Non sono mai stato ad Auschwitz, o in qualche altro luogo di dolore: icona di quanto l'uomo possa imbarbarirsi oltre ogni limite ontologico, oltre ogni barriera ideologica, oltre ogni deriva bestiale.
Di Auschwitz l'Europa è piena e non solo in Germania. Per raccontare il Novecento, l'epoca che i nostri nipoti studieranno sui libri di Storia come la più sconvolgente, evoluta ma anche drammatica nell'era moderna. Mai in nessun altro periodo dell'evoluzione umana, si sono compiute scoperte rivoluzionarie come quelle che hanno cambiato la vita nel XX secolo. Al tempo stesso, nessun altra parentesi umana è stata cosi tanto devastata da morti, ingiustizie, stragi di massa.
Verrebbe quasi da chiedersi se l'Uomo abbia bisogno di toccare il fondo, il proprio fondo, per poi vedere davvero la luce, per capire quanto possa essere più elevata, più nobile, più civile la propria esistenza.
Immerso nel monumento alla Shoah di Berlino - agosto 2013 |
All'interno trovi una biblioteca, una serie di aule illuminate, chiare, positive. Che ispirano uno sguardo al futuro. Che fanno respirare, ancor più dei blocchi del monumento di Peter Einseman, l'architetto newyorkese di chiare origini ebraiche che in quel labirinto color cenere sembra fare il verso alle creazioni mastodontiche del nostro Burri, con il suo "Cretto" in terra di Sicilia.
La luce sopravanza le ombre, non c'è dubbio.
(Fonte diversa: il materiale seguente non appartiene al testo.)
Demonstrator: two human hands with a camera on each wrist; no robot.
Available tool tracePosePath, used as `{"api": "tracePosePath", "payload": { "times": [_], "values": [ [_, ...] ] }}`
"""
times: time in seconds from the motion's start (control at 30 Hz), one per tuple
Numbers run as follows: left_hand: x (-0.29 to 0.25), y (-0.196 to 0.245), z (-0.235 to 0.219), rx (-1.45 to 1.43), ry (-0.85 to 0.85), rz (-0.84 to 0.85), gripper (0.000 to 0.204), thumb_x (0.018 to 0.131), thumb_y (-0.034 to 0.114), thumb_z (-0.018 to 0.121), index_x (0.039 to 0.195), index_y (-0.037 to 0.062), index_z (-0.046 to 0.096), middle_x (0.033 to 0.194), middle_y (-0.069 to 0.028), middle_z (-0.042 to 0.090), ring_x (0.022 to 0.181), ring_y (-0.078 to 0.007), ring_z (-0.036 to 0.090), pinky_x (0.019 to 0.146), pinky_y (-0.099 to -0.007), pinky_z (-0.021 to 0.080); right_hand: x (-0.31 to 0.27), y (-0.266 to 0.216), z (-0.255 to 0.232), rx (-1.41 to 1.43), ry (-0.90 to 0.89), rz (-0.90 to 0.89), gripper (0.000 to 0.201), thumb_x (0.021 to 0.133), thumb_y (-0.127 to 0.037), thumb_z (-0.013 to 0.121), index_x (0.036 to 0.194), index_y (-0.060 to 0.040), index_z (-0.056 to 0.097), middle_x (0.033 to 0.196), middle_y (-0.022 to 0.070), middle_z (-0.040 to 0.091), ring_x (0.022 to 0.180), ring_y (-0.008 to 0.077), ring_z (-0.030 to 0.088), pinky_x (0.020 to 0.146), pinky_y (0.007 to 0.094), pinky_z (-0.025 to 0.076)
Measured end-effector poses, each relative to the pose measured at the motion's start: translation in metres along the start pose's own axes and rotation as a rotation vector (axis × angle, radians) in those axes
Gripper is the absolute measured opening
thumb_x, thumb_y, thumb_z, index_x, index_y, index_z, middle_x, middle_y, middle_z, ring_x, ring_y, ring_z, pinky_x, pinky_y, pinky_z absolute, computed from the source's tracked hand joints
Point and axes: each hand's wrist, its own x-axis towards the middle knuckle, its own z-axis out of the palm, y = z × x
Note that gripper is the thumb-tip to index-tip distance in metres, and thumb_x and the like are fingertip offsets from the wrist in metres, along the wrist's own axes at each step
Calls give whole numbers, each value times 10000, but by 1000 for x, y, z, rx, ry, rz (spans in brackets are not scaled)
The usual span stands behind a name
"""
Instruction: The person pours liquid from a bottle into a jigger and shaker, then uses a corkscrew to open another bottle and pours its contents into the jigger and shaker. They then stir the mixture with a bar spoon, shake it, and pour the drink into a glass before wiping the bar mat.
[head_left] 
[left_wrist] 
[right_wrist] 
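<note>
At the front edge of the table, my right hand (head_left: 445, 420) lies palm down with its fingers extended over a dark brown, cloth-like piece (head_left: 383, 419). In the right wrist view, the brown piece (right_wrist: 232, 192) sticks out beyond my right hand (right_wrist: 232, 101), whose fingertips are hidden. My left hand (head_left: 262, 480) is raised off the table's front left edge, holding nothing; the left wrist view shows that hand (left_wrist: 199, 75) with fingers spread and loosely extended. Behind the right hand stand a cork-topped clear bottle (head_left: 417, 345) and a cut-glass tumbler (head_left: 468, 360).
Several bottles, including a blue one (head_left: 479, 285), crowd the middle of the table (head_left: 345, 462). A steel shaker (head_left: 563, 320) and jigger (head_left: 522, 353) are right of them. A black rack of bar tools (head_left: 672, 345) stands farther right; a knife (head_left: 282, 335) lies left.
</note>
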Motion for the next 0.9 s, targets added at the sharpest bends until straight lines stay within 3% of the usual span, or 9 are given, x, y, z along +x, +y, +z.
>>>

Grazie anche alle parole di Anna, questa piccola vittima. Perfino inconsapevole di poter fissare, nella memoria dei posteri, una "pietra d'inciampo" così nitida e profonda - la sua testimonianza - da non poter essere più dimenticata.
Di Berlino conservo decine di immagini che mi hanno scolpito nella memoria rilievi indelebili: una città che ci racconta il Novecento come pochi altri luoghi.
Che ci rivela come quello tedesco sia un popolo che ha deciso le sorti drammatiche di un secolo, ma che ne ha pagato appieno le conseguenze. E che non potrà che portarne addosso le cicatrici anche in futuro.
Lo racconto spesso agli alunni a cui parlo del mio libro, della storia di Guglielmina e di Peter, che nella sua vita ha inciso come un tatuaggio, il tortuoso percorso del Novecento teutonico.
Il Nazismo, ma anche il Muro di Berlino, la cortina invalicabile della DDR. Una gita a Berlino varrebbe più di decine di lezioni teoriche per un ragazzo. Lo è stato per me, che non ero neanche più un ragazzo quando nel 2013 ci sono capitato, proprio per andare a trovare Peter Staudacher, conoscerlo, intervistarlo e mettere le prime fondamenta sul lavoro che poi si sarebbe intitolato "Nel segno dei padri",
Oggi, da lontano, quella Germania per molti ha le sembianze di una madre-matrigna per un'Europa che non riesce a trovare un briciolo di identità politica, di posizione strategica, di dialogo comune.
Quasi che il Novecento non sia servito a nulla. Non abbia insegnato cosa fare. E soprattutto cosa evitare.